→ **Task brief**
Transcribe the data below verbatim from the line with "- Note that" to the line with "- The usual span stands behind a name". Include both of those lines.

→ **Data block**
--- START ---

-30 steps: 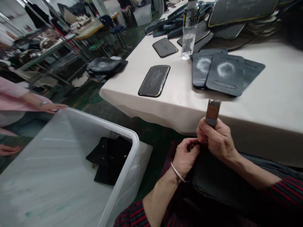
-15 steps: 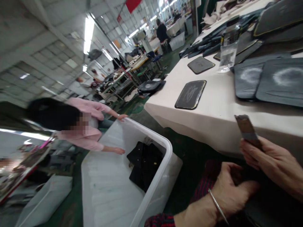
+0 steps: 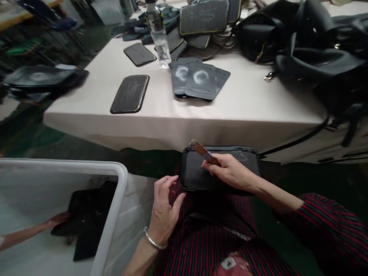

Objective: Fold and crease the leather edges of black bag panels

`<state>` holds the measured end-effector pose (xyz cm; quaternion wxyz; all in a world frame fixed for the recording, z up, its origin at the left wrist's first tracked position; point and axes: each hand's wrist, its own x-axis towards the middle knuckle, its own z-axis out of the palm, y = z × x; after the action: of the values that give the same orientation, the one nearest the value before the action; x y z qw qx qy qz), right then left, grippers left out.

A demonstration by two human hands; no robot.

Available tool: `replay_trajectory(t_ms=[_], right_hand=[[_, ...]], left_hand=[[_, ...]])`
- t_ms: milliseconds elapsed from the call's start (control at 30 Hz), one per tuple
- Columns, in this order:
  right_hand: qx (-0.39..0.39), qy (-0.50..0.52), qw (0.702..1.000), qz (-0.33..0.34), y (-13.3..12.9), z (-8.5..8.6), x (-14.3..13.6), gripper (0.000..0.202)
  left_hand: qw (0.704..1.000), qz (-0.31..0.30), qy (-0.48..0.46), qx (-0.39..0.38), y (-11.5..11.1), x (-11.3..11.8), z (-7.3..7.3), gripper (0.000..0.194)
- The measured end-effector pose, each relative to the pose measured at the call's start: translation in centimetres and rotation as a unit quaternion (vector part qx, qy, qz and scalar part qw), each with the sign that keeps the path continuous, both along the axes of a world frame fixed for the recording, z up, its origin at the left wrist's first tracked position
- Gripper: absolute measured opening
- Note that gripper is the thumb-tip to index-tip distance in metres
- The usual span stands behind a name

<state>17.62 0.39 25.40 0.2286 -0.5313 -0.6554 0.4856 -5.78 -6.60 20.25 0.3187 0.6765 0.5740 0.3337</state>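
A flat brush (image 3: 206, 154) with a stiff brown head and grey band is gripped in my right hand (image 3: 227, 170). Its head points up and left, over a black leather-like piece (image 3: 195, 174) with a rounded, raised rim, lying across my lap. My left hand (image 3: 165, 207), a bangle at its wrist, is by the piece's lower left corner. Its fingers are loosely curved and apart, with nothing held; whether they touch the rim I cannot tell. The palm side of my right hand is hidden.
Across the cloth-covered table (image 3: 161, 105) lie dark panels (image 3: 130, 94), a bottle (image 3: 159, 38), whitened panels (image 3: 201, 78) and black bags (image 3: 316, 61). At left stands a white bin (image 3: 122, 176) holding black pieces (image 3: 86, 214); another person's hand (image 3: 59, 219) reaches inside. Dark pieces (image 3: 43, 80) sit beyond the table's left end.
My view has swung right and down, bringing the lap piece and the bags into sight. My left hand now lies apart from my right. The other person's hand has reached the black pieces.
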Motion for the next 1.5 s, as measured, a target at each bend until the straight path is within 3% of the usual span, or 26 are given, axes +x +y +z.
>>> replay_trajectory(t_ms=[100, 200, 333, 467, 667, 833, 967, 1067, 1133, 1200, 1300, 1400, 1500], right_hand=[[0.046, -0.078, 0.995, 0.046, 0.2, 0.3, -1.0, 0.022], [0.069, -0.126, 0.983, 0.112, 0.6, 0.8, -2.4, 0.011], [0.103, -0.209, 0.958, 0.164, 0.9, 0.8, -3.8, 0.019], [0.105, -0.249, 0.945, 0.184, 1.2, 0.7, -4.2, 0.029], [0.125, -0.277, 0.93, 0.206, 1.4, 0.7, -4.8, 0.039], [0.14, -0.267, 0.93, 0.211, 1.6, -0.1, -4.9, 0.033], [0.137, -0.251, 0.935, 0.21, 1.7, -0.6, -4.9, 0.029], [0.138, -0.241, 0.935, 0.221, 1.5, -0.3, -4.9, 0.025], [0.143, -0.23, 0.936, 0.225, 1.5, 0.0, -4.8, 0.021], [0.116, -0.207, 0.947, 0.215, 1.7, 0.3, -4.3, 0.02], [0.029, -0.123, 0.979, 0.158, 2.0, 0.9, -2.9, 0.017], [-0.029, 0.013, 0.996, 0.079, 0.8, 1.5, -1.4, 0.008], [-0.099, 0.156, 0.982, 0.033, -2.2, 1.4, -0.8, 0.01]], left_hand=[[0.969, -0.135, 0.129, 0.165, 1.1, -0.5, 1.0, 0.038], [0.937, -0.208, 0.173, 0.22, 2.1, -0.9, 1.6, 0.031], [0.919, -0.265, 0.185, 0.225, 3.0, -1.0, 1.9, 0.018], [0.911, -0.301, 0.185, 0.214, 3.6, -0.9, 1.9, 0.018], [0.922, -0.299, 0.169, 0.178, 3.7, -0.8, 2.5, 0.02], [0.929, -0.3, 0.161, 0.146, 3.9, -0.6, 2.9, 0.023], [0.959, -0.233, 0.116, 0.107, 3.4, 0.0, 2.3, 0.021], [0.991, -0.095, 0.051, 0.077, 2.1, 1.0, 1.3, 0.02], [0.999, 0.019, -0.023, 0.03, 1.0, 1.8, 0.7, 0.036], [0.99, 0.097, -0.096, -0.041, -0.1, 2.6, 0.1, 0.045], [0.974, 0.158, -0.128, -0.104, -1.2, 3.5, -0.5, 0.039], [0.967, 0.205, -0.127, -0.079, -1.6, 4.2, -0.8, 0.035], [0.958, 0.237, -0.152, -0.056, -1.5, 4.8, -1.1, 0.035]])
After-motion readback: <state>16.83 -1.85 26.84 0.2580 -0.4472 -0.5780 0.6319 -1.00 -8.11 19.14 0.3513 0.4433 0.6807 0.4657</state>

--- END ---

→ **Task response**
- Note that gripper is the thumb-tip to index-tip distance in metres
- The usual span stands behind a name

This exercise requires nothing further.